Fully learning the whole human-model seems impossible—after all, humans may have learned things that are more sophisticated then what we can learn with SGD (even if SGD learned a policy with “enough bits” to represent $θ_{2}$ , so that it could memorize them one by one if it saw the brain scans or whatever).
So we could try to do something like “learning just the part of the human policy is that is about answering questions.” But it’s not clear to me how you could disentangle this from all the rest of the complicated stuff going in for the human.

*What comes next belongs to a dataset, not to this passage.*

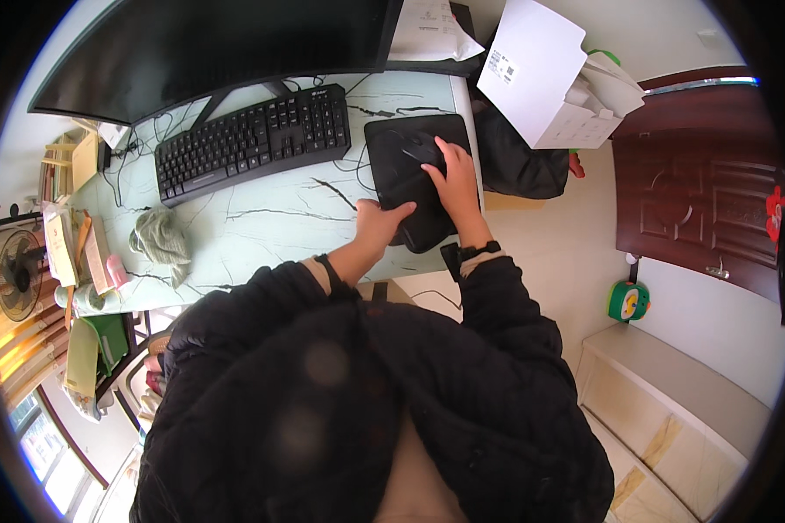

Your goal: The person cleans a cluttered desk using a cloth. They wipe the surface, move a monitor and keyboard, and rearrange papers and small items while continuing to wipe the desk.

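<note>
A black mouse pad point(392, 176) lies at the right end of a marble-patterned desk point(275, 202). On its upper part rests a black computer mouse point(418, 147), its cable looping out past the pad's left side. My right hand point(458, 183) comes in from the right, with thumb and fingers around the mouse's right end. At the pad's lower left edge, my left hand point(376, 225) has its thumb on top, while the other fingers are mostly hidden by the hand and pad. A black keyboard point(255, 140) stands left of the pad.
Behind the keyboard is a large monitor point(222, 52) on a stand. An opened white box point(536, 72) stands beyond the desk's right edge, above a dark padded item point(520, 157). A crumpled grey-green cloth point(161, 242) and several books point(72, 242) are on the left.
</note>
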Motion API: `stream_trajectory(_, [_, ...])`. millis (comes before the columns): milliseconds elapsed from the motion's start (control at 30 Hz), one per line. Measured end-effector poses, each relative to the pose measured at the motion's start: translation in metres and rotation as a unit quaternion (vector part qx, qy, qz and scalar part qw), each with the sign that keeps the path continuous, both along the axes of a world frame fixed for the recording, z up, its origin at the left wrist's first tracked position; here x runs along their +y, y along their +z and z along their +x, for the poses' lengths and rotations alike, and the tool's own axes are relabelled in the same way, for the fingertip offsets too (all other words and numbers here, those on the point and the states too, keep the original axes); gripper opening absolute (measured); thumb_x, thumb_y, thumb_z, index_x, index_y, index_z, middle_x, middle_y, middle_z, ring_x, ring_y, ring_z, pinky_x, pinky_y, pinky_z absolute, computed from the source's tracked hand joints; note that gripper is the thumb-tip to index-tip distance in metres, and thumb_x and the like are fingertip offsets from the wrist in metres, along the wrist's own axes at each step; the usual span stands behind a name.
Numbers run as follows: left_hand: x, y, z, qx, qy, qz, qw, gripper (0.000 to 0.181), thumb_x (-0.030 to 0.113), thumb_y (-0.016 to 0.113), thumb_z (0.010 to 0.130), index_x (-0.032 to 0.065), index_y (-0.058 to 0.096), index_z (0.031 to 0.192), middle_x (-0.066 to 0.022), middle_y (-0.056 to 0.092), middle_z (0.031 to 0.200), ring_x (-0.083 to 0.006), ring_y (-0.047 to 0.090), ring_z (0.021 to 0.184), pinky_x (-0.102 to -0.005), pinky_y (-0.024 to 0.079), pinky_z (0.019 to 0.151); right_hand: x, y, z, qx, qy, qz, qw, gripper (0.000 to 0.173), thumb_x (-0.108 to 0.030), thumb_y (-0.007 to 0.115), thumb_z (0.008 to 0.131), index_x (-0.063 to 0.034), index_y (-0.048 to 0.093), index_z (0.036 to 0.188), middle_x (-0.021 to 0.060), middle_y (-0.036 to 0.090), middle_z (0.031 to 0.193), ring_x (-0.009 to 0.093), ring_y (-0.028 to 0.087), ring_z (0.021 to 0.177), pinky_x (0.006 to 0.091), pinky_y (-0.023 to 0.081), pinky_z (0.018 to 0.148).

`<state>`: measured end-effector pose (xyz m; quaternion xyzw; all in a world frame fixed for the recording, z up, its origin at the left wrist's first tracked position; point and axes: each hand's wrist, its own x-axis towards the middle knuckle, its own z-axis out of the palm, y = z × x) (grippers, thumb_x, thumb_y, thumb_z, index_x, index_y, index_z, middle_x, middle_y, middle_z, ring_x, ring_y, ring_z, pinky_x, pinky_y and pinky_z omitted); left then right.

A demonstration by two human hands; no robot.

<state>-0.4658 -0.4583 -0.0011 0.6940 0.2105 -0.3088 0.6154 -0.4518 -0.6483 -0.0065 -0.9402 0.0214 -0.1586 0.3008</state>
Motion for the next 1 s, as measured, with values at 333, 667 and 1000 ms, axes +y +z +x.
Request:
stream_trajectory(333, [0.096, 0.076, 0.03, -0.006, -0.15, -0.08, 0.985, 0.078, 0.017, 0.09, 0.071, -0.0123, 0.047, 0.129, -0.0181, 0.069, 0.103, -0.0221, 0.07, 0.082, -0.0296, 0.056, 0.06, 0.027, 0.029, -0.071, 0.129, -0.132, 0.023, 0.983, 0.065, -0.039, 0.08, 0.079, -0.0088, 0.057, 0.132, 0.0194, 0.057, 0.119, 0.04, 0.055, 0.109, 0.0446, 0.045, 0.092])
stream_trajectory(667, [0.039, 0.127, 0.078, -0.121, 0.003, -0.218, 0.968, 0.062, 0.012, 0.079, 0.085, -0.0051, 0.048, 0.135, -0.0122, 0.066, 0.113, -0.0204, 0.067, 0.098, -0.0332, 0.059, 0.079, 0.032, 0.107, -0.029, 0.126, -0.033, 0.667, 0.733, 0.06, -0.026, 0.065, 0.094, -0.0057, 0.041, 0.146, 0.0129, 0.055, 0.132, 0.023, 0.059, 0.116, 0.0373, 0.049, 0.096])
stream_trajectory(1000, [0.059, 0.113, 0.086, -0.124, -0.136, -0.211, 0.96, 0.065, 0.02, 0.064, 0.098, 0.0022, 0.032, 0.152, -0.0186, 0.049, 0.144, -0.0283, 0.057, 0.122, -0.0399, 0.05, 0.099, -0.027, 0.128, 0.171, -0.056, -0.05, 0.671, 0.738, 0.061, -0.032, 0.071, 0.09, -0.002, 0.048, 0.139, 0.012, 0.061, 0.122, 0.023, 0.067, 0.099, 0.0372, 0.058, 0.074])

Overall this seems like a pretty tricky case. The high-level summary is something like: “The model is able to learn to imitate humans by making detailed observations about humans, but we are not able to learn a similarly-good human model from scratch given data about what the human is ‘trying’ to do or how they interpret language.” Under these conditions it seems particularly challenging to either jointly represent $H_{θ_{2}}$ and $f_{θ_{1}}$ , or to compute how many bits you should “get back” based on a consistency condition between them. I expect it’s going to be reasonably obvious what to do in this case (likely exploiting the presumed limitation of our learning process), which is what I’ll be thinking about now.